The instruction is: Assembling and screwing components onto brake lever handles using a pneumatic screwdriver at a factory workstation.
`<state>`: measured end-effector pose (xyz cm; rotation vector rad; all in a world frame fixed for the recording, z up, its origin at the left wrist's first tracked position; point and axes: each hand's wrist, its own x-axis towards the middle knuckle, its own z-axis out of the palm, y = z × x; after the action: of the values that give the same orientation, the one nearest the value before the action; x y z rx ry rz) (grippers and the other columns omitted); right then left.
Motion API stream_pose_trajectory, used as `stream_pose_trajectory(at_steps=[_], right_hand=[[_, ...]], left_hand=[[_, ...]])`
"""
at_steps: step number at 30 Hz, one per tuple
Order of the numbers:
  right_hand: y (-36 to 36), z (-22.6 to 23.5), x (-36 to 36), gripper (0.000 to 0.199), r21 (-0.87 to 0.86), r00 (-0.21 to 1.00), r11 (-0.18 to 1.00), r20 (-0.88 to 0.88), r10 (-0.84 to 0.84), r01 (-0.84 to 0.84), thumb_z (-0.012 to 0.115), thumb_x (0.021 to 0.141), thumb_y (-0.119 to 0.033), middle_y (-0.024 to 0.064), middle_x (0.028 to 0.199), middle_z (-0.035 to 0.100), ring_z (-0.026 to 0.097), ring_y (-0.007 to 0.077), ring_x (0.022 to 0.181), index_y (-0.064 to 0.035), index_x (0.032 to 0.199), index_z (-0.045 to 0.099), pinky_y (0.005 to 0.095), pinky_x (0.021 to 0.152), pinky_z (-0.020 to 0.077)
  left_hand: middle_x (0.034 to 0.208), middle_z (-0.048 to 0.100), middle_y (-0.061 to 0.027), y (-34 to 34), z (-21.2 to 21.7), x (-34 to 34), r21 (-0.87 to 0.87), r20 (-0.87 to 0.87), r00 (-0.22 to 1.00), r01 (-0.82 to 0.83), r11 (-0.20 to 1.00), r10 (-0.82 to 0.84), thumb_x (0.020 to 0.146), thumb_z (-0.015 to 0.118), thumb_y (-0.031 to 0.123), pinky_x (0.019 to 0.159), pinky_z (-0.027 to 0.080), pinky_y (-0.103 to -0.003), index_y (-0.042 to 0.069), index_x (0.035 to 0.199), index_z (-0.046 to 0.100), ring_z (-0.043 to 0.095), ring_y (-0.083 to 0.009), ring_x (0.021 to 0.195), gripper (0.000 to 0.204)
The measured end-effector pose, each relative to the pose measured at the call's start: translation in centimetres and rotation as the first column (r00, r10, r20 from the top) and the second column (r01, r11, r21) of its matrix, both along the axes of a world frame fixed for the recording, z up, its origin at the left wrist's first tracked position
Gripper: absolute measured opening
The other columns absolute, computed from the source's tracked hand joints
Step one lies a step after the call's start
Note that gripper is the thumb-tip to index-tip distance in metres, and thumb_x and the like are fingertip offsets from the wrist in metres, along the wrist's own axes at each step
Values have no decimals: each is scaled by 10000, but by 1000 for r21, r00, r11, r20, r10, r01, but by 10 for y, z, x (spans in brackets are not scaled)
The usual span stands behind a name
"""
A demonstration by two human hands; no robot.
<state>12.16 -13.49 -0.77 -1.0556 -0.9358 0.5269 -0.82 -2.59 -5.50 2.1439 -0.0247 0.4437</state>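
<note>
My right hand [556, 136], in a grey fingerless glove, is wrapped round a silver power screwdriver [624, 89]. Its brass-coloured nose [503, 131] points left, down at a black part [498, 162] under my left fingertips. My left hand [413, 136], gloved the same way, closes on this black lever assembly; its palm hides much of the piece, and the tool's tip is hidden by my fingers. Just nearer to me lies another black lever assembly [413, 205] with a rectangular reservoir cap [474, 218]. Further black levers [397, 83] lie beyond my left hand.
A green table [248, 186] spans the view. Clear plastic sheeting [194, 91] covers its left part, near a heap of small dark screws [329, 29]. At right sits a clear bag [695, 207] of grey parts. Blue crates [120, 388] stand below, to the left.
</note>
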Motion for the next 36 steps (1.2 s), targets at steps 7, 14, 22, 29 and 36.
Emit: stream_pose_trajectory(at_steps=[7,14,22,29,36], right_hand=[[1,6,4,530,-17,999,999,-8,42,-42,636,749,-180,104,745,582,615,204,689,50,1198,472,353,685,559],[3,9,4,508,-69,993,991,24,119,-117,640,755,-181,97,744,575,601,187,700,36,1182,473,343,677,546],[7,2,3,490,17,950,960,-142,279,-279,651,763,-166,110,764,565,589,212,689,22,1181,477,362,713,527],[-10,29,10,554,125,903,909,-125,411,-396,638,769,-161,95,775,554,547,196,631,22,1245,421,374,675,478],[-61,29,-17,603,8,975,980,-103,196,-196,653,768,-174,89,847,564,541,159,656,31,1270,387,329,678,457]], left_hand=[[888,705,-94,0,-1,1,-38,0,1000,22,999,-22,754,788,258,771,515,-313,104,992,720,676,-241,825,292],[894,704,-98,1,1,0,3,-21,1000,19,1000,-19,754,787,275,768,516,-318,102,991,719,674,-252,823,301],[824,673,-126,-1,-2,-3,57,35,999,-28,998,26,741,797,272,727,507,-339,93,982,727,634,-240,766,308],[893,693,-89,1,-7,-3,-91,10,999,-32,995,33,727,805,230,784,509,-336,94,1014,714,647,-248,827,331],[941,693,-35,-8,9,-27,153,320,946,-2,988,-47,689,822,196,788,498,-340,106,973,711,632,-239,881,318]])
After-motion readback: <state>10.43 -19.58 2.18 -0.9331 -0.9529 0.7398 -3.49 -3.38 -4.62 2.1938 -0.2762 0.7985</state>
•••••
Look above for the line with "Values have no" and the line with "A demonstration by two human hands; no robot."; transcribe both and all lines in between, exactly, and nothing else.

Written reply>
Values have no decimals: each is scaled by 10000, but by 1000 for r21, r00, r11, r20, r10, r01, but by 10 for y, z, x (spans in brackets are not scaled)
The usual span stands behind a name
"""
A demonstration by two human hands; no robot.

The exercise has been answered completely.